Merry Christmas, and may God Bless you until next time!

71 thoughts on “Travel Mercies

  1. I have smiled through the whole story Rob….a can of sardines had more room than those “Ultra Mini Vans” did that a lot of us rode in over the years….22 people in a van sounded just right for travel….Merry Christmas to those that think every seat in a plane taken is over crowded.
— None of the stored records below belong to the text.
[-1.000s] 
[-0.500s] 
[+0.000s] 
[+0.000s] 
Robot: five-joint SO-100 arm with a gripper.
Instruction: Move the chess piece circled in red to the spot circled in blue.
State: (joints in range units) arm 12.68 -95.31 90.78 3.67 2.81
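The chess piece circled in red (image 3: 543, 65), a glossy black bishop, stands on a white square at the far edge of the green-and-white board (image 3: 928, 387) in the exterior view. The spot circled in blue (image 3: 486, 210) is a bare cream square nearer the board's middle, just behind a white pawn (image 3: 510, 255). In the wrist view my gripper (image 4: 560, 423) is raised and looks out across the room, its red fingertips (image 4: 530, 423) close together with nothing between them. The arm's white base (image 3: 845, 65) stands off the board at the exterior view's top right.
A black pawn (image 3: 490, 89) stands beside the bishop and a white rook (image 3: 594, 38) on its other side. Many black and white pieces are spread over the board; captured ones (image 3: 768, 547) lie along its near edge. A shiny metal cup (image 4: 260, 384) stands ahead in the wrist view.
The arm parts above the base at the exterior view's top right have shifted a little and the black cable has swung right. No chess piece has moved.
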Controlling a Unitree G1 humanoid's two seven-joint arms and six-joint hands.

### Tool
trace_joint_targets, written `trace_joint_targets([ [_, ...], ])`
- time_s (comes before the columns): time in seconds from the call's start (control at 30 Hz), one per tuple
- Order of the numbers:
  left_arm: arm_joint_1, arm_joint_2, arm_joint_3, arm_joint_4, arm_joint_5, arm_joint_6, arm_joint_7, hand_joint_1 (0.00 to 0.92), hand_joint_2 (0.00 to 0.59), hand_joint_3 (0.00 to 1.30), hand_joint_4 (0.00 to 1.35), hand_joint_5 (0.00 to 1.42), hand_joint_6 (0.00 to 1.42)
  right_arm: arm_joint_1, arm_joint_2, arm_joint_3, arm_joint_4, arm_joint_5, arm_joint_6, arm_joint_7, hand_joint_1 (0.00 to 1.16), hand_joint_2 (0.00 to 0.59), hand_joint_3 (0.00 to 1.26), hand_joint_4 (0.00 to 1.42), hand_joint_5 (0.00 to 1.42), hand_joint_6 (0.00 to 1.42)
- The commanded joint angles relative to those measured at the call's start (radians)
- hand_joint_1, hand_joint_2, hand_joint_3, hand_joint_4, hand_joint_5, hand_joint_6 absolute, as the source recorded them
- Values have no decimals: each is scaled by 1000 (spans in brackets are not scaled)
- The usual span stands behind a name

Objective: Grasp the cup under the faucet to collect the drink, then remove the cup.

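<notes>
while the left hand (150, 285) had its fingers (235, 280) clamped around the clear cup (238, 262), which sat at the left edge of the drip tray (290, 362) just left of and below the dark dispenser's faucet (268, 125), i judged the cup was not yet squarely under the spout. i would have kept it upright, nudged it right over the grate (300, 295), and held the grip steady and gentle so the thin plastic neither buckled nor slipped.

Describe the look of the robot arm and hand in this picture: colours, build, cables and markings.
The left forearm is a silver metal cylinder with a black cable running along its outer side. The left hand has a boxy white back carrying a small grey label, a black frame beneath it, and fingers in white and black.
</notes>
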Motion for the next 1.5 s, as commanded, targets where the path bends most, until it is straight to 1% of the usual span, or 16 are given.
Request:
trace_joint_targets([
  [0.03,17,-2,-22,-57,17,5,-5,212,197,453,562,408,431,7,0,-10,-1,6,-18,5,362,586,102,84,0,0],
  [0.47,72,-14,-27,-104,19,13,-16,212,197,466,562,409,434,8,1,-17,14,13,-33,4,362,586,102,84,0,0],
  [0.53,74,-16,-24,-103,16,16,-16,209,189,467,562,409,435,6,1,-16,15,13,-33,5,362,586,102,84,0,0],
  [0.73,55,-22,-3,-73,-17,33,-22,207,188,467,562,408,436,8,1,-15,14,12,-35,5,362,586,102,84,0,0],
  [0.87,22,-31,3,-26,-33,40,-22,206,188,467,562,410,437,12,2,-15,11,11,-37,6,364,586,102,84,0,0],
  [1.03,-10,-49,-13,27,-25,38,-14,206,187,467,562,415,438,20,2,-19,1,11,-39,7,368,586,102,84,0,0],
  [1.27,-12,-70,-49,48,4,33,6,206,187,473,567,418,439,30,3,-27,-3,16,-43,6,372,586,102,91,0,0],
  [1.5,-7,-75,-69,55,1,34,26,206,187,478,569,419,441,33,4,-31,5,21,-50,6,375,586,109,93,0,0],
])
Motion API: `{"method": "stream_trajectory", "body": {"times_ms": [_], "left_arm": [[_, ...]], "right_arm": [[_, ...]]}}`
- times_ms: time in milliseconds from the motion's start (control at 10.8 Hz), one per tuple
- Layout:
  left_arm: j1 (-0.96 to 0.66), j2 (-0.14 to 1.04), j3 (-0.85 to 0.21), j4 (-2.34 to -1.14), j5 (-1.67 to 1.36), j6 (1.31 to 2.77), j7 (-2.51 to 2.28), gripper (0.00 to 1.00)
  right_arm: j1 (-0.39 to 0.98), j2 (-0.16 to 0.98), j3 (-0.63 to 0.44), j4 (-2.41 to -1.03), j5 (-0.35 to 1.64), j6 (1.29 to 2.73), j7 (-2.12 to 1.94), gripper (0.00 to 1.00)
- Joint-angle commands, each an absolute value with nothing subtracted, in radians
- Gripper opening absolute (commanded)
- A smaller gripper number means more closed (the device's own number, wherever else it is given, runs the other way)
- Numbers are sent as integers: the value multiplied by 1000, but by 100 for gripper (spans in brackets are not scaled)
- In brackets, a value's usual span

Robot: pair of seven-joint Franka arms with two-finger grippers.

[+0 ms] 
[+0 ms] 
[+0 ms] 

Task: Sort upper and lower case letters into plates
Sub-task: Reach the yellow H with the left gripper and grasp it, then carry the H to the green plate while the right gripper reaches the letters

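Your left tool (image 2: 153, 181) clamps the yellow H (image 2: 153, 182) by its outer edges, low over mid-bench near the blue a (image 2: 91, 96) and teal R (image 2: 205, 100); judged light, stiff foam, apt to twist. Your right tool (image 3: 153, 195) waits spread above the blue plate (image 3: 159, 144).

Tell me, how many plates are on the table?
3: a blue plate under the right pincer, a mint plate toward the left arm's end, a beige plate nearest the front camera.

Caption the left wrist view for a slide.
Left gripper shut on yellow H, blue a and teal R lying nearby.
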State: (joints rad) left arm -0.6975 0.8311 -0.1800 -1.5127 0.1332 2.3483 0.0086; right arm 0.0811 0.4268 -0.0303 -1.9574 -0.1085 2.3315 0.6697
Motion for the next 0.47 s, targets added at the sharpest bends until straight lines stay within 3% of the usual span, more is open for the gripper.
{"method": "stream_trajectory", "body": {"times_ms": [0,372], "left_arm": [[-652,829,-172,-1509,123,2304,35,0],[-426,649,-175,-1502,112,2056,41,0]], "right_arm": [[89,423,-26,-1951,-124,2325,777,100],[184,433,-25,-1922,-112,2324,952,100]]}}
  2. Hahaha. This actually reminded me of my trip to Albania this summer. My mother and I were traveling from Tirana to Fier by bus. The trip was supposed to take about 2 hours, but since the bus driver kept stopping every few minutes to pick people up and drop them off, it took over four hours. The bus windows were closed. It was humid and there was no AC. Surprisingly, everyone was complaining to the driver that he was taking too long (not what would have happened in the past, when everybody would put up with anything no matter how unjust it was). I raised my voice from the back of the bus and told the driver that he needed to buy us lunch as we were all starving. Everyone started laughing and no one complained anymore. The bus driver didn’t stop much anymore either.